Given the fast-paced society we live in, the immediacy of events and information has us constantly tacking to catch the prevailing wind, which has promoted a fear of commitment that affects nearly all modes of our behavior, even buying a home.
The trepidation is not without reason. From the craziness in Washington and confusion in Albany, and even here at home, it is no wonder that the housing market experienced a year that won’t soon be forgotten—and for all the wrong reasons.
For example, the federal government continues to struggle with the housing dilemma, but this problem will likely be solved from the ground up, not from the top down. At this point, the housing issue is so intertwined with the other issues affecting the ailing economy that it appears no amount of legislation will serve to right past wrongs. We are simply going to have to ride out this storm.
The sluggish economy has promoted the continuation of the wait-and-see behavior on the part of buyers. The fear to commit is based on several factors, the more significant of which are buyers waiting to see if the market has indeed bottomed out and the difficulty in getting financing. The result has been the near-comatose levels of housing activity in all market sectors with one exception—foreclosures. As Robert Kennedy once described 1962, 2010 for the housing market was “a very mean year.” In fact, the only positive that could be drawn from its conclusion from a housing perspective is that it’s ending.
It goes without saying that the market is still trying to absorb the effects of the housing crash—one recent report on the market indicated that Suffolk County is number one in the state in terms of the number of homes in pre-foreclosure, and Nassau County isn’t far behind. This is not exactly the kind of notoriety the region would like to publicize.

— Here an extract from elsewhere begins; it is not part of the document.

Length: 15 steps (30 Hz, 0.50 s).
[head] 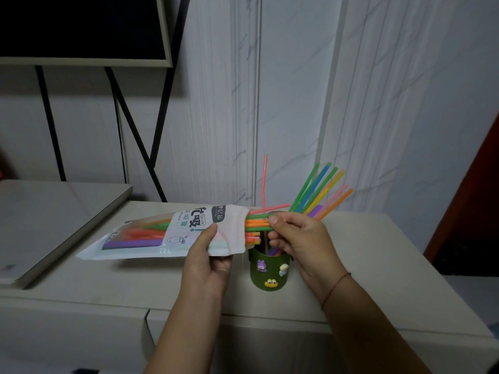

But there is opportunity that awaits those in the market for a home. The current economic conditions are—inadvertently—promoting shorter-term mortgages. Many an economist is advocating the purchase of a home based on the historic low interest rates that are still in effect. This climate is prompting shorter mortgages, such as the 15-year model, to come into vogue, with even shorter terms available. With the current glut of available housing product, the fact remains, it’s a buyer’s market.
“The rates are amazing! We are seeing 15-year mortgages under 4 percent,” said one real estate expert. With interest rates being what they are, the monthly payment is now within shooting distance of the 30-year equivalent, which would likely have a higher rate. Let’s be optimistic and assert that the overall savings from the shorter term loan, which will be demonstrative, could help fuel the economic recovery.
At the same time, not-for-profit housing interests are still seeing a steady stream of homeowners looking for ways to prevent foreclosure. Non-profits have been successfully working to shore up soft market areas by acquiring foreclosed properties, rehabbing them and reintroducing for owner-occupied efforts. It has been successful, but unfortunately the scale needed from a funding perspective to allay the market of its issues is simply not possible.
But that’s not to say we should stop trying. 2011 represents a new year with new opportunities. The Wall Street Journal recently noted 10 reasons to buy a home, among the noted was this: “Sooner or later, the market will clear.”